Jornalista e cardiologista, Abramczyk recorre a todo o arsenal de que pode dispor para, ao longo de 37 dias, sem jamais ferir a sensibilidade do público expectante ou incorrer em desrespeito à pessoa alvo de sua investigação, tentar contar passo a passo ao leitor da Folha de S.Paulo o que realmente está se passando com o homem por cuja recuperação, e consequente posse na Presidência da República, o país inteiro torce. Sempre baseado em sua formação e longa prática médica, ele não hesita em recorrer ao conhecimento que ambas somadas lhe facultam para imaginar cenários prováveis onde a informação escasseia. No derradeiro artigo da série, por exemplo, intitulado “Sedação impediu dor nos últimos dias”, publicado em 18 de maio, portanto quase um mês após a morte do ilustre paciente, Abramczyk explica que “o estado de inconsciência foi obtido com uma associação de drogas dissolvidas em um frasco de soro, gotejando gota a gota na veia. As drogas (possivelmente uma associação de Amplictil, Fenergan e Dolantina), quando suspensas, revertiam o paciente para um nível superficial de consciência, porém não muito bem acordado”. Por trás dessas frases é possível enxergar informação em off e dedução de quem conhece.

Na longa e desafiadora cobertura da agonia de Tancredo, que esgotou jornalistas e redações inteiras em Brasília, São Paulo e Minas Gerais, Julio Abramczyk antecipou corajosamente prognósticos certeiros. “Se a cirurgia foi uma simples intervenção, porém urgente, não haveria maiores razões para o paciente permanecer no centro de recuperação pós-operatória, pelo menos até ontem à noite”, dizia ele em 16 de março, dia seguinte à posse do presidente em exercício José Sarney. “Ou, então, o problema foi distinto daquele divulgado oficialmente, tendo-se verificado ou uma perfuração intestinal que resultou em um grave caso de peritonite, ou foi mais grave ainda, sendo até viável a hipótese de um tumor que poderia eventualmente ter produzido uma oclusão intestinal, cuja solução tem que ser resolvida cirurgicamente e também em situação de emergência.” Na mosca: havia um tumor benigno no começo do torturante caminho final de um paciente idoso, marcado por sete intervenções cirúrgicas em menos de 40 dias.

Como o jornalismo é um caminho coalhado de armadilhas, Abramczyk não só acertou.

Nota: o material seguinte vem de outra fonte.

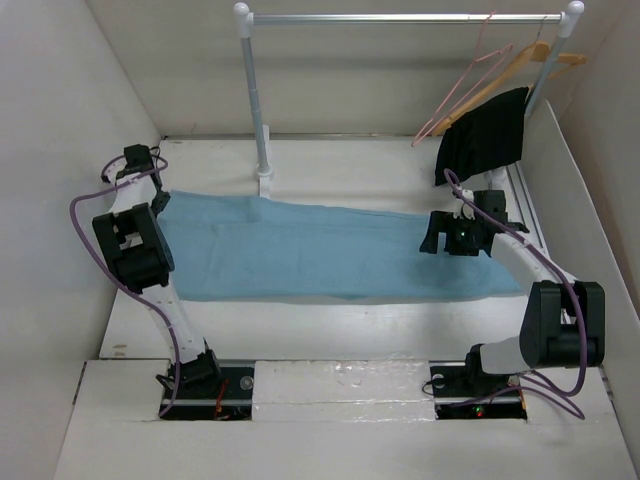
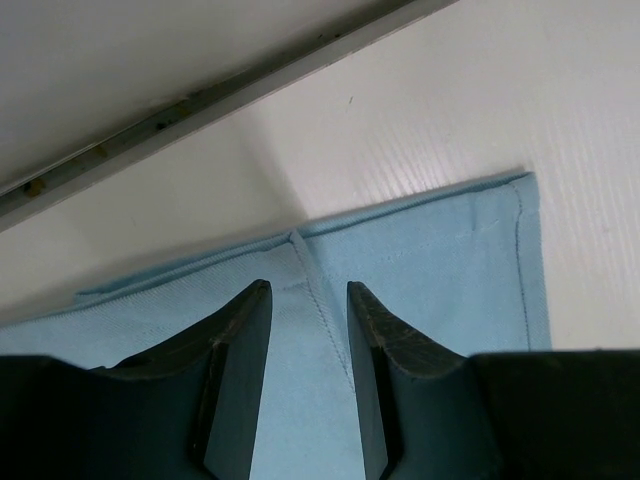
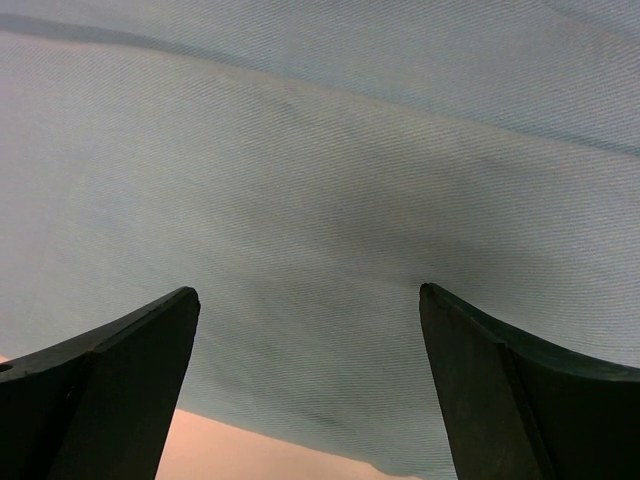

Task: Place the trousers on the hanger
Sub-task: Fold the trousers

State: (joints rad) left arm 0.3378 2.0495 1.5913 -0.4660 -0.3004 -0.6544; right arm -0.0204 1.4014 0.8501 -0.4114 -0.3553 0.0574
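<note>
The light blue trousers (image 1: 320, 250) lie flat across the table, running from left to right. My left gripper (image 1: 158, 204) is at their left end. In the left wrist view it (image 2: 308, 290) is open with a narrow gap, low over the cloth (image 2: 430, 260), straddling a seam near the hem. My right gripper (image 1: 432, 236) hovers over the right part of the trousers. In the right wrist view it (image 3: 308, 292) is wide open, with only the cloth (image 3: 320, 180) below it. A pink hanger (image 1: 470, 85) and a wooden hanger (image 1: 530, 58) hang on the rail (image 1: 400, 18) at the back right.
A black garment (image 1: 485, 135) hangs below the hangers at the back right. The rack's white post (image 1: 257, 100) stands just behind the trousers. White walls close in on the left and right. A metal strip (image 2: 200, 100) runs along the table's left edge.
</note>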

Também errou ou confundiu anseio com informação. “É claro que o presidente Tancredo Neves irá recuperar-se. Mas o prazo para assumir a presidência da República será dilatado. Agora, no mínimo de três a seis meses”, dizia ele em artigo de 27 de março. Também por vezes permitiu que a terminologia técnica do médico soterrasse a clareza do jornalista. Mínimos pecadilhos de um portentoso jornalista.

Há muito mais temas e questões, da pioneira cirurgia de ponte de safena no Brasil aos problemas de saúde de índios no Xingu, tratados brilhantemente por doutor Julio no belo volume organizado pelo jornalista Carlos Eduardo Lins da Silva. Nenhum jornalista de ciência ou candidato a sê-lo deveria dispensar essa leitura.

* Retirei da lista três conferências e o discurso proferido pelo autor quando recebeu do Conselho Nacional de Desenvolvimento Científico e Tecnológico (CNPq), em 1986, o prêmio José Reis de Divulgação Científica, que constam do último capítulo.